### About this exercise
Work out the number of lines in the records that include the word "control"; reply with that number alone.
---------- Dataset entries
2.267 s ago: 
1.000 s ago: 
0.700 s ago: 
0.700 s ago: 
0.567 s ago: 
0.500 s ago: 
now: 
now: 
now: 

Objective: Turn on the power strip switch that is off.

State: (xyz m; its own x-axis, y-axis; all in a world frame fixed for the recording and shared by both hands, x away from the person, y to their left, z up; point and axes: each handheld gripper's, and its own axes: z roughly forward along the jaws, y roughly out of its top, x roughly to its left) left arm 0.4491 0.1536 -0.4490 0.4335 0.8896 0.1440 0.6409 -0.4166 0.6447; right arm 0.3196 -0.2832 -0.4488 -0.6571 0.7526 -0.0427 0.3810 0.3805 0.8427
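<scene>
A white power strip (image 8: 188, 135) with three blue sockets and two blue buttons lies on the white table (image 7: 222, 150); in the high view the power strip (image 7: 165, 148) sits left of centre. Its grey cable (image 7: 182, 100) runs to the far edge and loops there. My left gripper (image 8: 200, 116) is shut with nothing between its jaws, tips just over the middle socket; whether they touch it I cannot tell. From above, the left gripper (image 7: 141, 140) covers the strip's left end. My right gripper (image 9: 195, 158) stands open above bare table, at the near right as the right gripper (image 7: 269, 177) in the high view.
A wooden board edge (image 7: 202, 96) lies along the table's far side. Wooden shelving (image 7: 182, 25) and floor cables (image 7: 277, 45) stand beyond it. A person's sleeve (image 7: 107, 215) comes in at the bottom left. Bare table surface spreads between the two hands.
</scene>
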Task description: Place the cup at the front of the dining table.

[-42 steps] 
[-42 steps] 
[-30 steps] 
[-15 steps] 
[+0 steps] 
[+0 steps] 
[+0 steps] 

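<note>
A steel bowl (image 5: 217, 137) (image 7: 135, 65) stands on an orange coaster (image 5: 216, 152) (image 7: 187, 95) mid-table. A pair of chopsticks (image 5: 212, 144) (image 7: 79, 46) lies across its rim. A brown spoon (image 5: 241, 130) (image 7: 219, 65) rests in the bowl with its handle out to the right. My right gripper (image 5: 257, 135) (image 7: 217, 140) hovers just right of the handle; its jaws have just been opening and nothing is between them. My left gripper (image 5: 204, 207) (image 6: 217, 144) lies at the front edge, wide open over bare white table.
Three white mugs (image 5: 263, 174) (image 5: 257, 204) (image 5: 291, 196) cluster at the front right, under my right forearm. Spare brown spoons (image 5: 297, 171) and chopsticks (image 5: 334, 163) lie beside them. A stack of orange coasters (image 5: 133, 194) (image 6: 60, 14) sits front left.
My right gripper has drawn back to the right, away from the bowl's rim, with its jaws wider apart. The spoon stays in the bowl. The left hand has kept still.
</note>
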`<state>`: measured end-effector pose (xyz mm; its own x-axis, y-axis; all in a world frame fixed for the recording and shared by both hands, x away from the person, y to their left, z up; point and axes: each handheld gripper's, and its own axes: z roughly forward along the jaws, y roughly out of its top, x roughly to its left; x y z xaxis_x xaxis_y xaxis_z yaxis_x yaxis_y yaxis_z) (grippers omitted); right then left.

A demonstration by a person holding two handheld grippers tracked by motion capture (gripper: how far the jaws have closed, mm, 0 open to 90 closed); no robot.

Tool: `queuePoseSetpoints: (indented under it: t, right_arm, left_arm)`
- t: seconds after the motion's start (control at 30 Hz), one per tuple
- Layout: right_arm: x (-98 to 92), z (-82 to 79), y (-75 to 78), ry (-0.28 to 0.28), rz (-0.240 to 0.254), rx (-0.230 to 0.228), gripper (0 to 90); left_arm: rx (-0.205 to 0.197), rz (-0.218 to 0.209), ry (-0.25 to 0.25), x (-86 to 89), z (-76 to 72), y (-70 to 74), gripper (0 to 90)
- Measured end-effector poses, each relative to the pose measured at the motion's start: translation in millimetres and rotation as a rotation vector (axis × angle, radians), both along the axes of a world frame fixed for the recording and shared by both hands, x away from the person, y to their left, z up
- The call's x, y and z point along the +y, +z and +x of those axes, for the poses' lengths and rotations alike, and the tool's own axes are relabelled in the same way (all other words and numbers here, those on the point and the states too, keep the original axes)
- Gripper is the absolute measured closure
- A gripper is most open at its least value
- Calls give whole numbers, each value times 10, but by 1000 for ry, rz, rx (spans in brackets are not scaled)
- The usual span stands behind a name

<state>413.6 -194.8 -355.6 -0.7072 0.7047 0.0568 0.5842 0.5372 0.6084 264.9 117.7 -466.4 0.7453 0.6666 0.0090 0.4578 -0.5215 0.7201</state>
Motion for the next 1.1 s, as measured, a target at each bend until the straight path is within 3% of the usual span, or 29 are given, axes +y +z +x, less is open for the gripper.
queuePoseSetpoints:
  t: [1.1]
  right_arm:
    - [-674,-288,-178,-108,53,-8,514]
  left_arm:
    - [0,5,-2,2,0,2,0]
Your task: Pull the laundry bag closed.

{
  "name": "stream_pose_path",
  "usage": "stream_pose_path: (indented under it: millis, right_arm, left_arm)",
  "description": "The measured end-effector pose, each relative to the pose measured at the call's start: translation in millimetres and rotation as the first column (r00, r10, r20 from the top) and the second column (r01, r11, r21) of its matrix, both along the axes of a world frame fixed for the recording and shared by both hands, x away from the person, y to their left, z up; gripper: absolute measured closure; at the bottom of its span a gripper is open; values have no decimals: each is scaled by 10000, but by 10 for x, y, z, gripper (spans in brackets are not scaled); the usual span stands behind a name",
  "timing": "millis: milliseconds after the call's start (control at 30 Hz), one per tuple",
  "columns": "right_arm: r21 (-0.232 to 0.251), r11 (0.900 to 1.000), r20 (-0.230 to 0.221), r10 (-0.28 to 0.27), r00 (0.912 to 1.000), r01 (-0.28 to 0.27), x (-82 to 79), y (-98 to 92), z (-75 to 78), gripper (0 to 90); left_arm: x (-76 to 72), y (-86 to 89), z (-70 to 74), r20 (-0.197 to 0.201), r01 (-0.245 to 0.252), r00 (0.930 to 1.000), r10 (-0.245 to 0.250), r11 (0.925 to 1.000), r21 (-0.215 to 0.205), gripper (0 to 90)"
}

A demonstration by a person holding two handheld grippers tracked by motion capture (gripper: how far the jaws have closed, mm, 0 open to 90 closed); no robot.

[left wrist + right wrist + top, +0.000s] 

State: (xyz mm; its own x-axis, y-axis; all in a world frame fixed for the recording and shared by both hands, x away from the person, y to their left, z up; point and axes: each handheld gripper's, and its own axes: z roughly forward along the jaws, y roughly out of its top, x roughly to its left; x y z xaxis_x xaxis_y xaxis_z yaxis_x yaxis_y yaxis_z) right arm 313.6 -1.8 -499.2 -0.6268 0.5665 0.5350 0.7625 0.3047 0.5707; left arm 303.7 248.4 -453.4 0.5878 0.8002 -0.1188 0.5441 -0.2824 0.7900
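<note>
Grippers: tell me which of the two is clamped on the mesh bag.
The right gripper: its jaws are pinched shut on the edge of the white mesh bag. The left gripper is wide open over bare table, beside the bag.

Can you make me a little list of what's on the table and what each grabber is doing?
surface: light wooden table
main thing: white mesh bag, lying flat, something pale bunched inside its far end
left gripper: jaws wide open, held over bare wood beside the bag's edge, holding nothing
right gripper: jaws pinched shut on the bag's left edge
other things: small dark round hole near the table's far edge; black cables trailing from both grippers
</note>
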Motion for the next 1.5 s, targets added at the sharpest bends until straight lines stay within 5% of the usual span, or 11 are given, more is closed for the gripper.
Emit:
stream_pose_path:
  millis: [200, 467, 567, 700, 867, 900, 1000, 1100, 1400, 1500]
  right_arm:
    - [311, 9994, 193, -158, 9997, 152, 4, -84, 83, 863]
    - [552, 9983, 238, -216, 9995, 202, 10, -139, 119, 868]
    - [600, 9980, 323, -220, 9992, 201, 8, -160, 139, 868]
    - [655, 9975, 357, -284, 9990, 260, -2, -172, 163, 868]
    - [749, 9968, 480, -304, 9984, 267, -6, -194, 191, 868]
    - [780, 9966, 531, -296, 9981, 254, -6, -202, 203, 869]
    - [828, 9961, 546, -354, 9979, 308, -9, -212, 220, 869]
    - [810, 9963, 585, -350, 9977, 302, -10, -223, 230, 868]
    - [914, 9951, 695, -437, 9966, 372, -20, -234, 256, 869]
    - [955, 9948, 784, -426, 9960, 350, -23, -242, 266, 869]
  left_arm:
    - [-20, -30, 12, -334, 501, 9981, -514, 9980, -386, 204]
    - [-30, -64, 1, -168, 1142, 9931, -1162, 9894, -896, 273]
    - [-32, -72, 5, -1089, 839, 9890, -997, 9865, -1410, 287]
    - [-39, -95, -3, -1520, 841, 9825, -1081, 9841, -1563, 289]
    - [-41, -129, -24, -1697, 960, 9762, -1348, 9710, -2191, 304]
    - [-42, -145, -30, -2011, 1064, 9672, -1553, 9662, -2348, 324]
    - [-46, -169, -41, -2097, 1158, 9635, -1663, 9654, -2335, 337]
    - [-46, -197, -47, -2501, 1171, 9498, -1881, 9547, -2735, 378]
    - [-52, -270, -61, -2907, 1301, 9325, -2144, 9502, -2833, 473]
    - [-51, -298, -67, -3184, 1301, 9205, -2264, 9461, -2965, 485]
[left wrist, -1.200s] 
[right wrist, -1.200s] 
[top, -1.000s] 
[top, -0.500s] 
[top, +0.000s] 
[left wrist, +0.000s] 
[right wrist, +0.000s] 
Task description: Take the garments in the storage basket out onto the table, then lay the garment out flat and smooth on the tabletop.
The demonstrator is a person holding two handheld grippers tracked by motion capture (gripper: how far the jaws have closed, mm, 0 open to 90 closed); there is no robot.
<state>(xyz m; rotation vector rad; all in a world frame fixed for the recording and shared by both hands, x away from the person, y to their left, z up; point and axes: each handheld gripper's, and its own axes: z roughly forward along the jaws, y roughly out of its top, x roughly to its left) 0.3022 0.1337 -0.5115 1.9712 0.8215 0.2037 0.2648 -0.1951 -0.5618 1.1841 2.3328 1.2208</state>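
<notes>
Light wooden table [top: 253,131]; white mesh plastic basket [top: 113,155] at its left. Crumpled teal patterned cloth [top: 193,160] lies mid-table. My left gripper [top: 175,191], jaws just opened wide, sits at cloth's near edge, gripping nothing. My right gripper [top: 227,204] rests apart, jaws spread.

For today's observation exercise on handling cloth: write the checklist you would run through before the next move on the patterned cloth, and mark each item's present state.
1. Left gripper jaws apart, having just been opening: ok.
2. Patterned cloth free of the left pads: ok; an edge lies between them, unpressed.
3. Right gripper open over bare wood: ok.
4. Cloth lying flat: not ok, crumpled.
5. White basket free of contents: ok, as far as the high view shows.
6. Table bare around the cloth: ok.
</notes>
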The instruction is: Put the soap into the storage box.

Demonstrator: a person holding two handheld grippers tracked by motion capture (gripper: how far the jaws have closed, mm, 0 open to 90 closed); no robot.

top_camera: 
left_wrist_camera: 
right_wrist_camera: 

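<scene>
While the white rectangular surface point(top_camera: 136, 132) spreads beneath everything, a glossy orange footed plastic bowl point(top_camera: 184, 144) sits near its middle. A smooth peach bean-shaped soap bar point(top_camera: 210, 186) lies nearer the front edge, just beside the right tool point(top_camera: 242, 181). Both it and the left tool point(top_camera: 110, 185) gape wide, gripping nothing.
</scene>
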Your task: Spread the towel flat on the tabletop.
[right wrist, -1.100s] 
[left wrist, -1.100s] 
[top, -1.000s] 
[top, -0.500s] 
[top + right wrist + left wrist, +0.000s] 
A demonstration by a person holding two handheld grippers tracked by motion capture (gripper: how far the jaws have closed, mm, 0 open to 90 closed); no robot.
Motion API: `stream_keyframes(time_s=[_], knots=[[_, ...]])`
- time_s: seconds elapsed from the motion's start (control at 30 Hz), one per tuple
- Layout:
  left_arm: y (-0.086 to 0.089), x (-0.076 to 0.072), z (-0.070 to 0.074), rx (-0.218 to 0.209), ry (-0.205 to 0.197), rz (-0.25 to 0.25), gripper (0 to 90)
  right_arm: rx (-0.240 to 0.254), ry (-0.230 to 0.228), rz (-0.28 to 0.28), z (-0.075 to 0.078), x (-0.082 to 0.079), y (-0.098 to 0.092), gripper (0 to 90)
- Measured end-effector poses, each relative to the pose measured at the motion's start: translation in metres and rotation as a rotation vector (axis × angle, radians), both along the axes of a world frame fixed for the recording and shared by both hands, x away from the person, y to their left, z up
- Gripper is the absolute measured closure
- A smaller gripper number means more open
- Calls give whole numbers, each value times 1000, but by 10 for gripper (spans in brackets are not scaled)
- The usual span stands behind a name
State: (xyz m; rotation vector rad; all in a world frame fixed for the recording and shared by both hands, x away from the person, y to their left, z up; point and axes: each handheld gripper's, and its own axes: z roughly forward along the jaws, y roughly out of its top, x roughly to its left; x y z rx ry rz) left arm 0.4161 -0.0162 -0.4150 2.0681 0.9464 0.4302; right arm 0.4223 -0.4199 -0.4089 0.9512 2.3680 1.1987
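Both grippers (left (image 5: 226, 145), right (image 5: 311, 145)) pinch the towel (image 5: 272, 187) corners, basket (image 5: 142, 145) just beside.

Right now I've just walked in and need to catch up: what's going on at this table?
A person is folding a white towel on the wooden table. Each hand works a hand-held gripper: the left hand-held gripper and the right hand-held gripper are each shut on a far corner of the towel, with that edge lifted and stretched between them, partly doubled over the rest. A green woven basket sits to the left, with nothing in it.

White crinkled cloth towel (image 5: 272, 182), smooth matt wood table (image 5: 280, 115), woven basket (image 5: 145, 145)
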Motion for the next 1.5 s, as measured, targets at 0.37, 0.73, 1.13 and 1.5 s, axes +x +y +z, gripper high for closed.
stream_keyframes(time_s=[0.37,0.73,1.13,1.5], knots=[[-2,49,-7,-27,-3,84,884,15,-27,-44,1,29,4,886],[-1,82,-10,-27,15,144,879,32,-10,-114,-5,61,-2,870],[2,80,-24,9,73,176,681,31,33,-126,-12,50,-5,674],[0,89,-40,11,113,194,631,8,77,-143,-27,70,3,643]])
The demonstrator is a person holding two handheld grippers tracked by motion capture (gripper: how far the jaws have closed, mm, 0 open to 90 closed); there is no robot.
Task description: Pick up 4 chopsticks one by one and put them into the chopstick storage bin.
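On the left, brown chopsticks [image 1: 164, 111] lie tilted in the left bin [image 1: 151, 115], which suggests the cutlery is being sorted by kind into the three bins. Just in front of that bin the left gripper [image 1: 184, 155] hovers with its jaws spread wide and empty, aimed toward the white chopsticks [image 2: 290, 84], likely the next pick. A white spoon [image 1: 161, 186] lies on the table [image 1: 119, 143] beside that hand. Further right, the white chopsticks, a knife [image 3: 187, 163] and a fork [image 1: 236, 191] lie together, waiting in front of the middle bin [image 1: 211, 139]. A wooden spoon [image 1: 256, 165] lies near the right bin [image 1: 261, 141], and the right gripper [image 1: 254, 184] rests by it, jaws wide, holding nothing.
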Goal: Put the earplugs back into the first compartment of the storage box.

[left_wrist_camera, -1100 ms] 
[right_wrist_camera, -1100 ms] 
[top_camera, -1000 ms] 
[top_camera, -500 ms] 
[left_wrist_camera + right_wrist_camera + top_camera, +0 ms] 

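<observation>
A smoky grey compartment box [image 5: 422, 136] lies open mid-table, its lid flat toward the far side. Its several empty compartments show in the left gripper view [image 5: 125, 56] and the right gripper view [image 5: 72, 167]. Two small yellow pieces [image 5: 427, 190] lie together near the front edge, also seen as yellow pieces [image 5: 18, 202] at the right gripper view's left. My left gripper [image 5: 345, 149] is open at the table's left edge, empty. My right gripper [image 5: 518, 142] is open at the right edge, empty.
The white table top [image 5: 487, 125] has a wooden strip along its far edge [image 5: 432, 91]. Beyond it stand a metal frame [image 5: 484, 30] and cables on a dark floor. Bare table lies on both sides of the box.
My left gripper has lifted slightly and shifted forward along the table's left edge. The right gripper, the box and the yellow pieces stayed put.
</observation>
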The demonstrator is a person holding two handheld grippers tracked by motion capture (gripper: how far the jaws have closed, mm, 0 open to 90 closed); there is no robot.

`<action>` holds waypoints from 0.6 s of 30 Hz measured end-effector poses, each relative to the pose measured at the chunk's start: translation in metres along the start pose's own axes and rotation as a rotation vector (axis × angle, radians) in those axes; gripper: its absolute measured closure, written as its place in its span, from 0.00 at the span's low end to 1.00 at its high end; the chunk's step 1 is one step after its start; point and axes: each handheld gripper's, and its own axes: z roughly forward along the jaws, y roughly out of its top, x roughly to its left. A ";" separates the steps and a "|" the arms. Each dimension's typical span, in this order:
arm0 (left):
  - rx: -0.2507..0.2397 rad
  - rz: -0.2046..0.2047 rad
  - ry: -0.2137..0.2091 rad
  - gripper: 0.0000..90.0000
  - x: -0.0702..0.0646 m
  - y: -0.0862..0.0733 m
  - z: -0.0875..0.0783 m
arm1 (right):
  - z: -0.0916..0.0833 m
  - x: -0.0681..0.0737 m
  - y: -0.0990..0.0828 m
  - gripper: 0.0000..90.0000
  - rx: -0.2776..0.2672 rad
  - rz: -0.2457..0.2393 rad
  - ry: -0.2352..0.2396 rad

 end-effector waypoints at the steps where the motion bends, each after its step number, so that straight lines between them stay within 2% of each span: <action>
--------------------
### Result
3